In modeling claim count data in an insurance environment, I began with Poisson but then noticed overdispersion. A Quasi-Poisson better modeled the greater mean-variance relationship than the basic Poisson, but I noticed that the coefficients were identical in both Poisson and Quasi-Poisson models. 

If this isn't an error, why is this happening? What is the benefit of using Quasi-Poisson over Poisson?


**Things to note:**

 - The underlying losses are on an excess basis, which (I believe) prevented the Tweedie from working - but it was the first distribution I tried. I also examined NB, ZIP, ZINB, and Hurdle models, but still found the Quasi-Poisson provided the best fit. 
 - I tested for overdispersion via dispersiontest in the AER
   package. My dispersion parameter was approximately 8.4, with p-value
   at the 10^-16 magnitude.  
 - I am using glm() with family = poisson or quasipoisson and a log link
   for code. 
 - When running the Poisson code, I come out
   with warnings of "In dpois(y, mu, log = TRUE) : non-integer x = ...".


**Helpful SE Threads per Ben's guidance:**

 1. [Basic Math of Offsets in Poisson regression][1]
 2. [Impact of Offsets on Coefficients][2]
 3. [Difference between using Exposure as Covariate vs Offset][3]

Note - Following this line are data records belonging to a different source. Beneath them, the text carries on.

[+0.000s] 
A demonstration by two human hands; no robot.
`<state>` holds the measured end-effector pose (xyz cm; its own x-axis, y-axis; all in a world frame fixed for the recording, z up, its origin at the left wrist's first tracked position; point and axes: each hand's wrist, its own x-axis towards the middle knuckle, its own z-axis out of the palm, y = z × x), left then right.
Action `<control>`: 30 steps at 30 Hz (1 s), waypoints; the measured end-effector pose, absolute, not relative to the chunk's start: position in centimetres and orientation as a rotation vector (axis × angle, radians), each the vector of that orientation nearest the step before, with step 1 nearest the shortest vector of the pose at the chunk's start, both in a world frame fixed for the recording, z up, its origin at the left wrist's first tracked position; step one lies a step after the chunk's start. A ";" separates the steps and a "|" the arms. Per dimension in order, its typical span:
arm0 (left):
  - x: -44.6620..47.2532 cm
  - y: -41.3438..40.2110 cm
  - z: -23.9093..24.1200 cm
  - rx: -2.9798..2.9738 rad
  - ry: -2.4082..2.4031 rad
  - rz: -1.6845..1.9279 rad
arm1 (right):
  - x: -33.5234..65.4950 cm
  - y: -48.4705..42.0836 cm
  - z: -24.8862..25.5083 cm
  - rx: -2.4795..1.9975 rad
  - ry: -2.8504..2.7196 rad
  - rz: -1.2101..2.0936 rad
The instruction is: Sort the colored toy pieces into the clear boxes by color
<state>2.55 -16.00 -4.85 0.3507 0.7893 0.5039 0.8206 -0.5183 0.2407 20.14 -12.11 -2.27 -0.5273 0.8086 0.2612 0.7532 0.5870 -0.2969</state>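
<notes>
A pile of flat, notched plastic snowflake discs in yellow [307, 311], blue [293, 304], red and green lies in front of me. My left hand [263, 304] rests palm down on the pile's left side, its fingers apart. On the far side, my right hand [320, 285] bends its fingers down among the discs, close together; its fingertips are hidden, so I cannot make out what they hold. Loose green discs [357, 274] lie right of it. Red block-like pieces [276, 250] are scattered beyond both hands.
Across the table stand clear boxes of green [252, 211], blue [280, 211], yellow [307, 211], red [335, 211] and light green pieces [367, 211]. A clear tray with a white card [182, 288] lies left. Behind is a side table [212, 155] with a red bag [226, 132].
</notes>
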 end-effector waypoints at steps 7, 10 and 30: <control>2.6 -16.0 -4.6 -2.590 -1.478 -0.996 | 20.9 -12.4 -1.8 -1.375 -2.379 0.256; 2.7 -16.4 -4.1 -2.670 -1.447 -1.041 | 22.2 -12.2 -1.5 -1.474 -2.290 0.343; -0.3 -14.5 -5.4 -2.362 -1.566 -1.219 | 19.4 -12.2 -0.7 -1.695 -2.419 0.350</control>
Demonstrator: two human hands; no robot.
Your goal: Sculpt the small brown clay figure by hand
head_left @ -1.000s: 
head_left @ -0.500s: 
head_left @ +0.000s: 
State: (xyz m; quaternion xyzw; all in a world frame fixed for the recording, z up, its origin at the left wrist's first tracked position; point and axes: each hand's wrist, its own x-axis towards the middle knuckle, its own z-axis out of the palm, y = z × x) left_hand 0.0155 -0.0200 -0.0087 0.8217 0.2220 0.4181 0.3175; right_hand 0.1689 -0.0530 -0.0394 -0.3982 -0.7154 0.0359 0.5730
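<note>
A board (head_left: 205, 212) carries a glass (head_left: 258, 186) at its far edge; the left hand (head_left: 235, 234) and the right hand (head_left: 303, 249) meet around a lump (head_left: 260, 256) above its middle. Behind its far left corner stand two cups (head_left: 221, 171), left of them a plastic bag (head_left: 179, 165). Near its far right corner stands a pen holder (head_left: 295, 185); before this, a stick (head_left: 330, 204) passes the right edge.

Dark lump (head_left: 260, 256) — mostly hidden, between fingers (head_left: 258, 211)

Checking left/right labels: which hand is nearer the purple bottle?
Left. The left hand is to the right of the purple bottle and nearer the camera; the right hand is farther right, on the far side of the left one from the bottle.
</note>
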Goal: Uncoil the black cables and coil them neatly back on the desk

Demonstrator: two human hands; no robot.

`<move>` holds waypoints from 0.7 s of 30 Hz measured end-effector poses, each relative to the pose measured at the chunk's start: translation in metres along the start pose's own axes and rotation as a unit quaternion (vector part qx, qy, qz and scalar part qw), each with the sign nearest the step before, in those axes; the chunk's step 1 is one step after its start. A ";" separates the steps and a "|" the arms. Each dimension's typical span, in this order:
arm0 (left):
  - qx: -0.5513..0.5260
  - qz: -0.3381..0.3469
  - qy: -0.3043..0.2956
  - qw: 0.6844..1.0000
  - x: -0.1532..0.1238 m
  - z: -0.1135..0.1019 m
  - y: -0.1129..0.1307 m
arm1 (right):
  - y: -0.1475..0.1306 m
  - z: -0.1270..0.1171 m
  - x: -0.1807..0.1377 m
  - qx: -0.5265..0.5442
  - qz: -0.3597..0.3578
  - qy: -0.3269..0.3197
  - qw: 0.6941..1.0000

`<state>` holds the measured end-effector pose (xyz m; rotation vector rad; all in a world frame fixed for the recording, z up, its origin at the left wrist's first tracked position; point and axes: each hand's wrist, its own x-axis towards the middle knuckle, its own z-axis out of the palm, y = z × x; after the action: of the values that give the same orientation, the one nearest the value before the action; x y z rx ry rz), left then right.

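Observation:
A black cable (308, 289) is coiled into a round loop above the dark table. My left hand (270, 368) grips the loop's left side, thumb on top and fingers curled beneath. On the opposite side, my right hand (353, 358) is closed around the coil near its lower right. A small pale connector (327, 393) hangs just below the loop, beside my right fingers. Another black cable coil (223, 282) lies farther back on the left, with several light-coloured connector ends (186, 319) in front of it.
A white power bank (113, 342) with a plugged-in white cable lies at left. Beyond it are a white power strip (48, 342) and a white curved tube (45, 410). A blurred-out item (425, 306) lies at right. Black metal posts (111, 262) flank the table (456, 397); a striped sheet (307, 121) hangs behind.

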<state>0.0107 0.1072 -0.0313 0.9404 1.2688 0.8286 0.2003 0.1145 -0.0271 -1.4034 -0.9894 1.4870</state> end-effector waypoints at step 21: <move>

  [1]: http://stats.stackexchange.com/questions/11182/when-to-use-an-offset-in-a-poisson-regression
  [2]: http://stats.stackexchange.com/questions/167964/poisson-glm-with-non-count-data-rate-data?lq=1
  [3]: http://stats.stackexchange.com/questions/175349/in-a-poisson-model-what-is-the-difference-between-using-time-as-a-covariate-or?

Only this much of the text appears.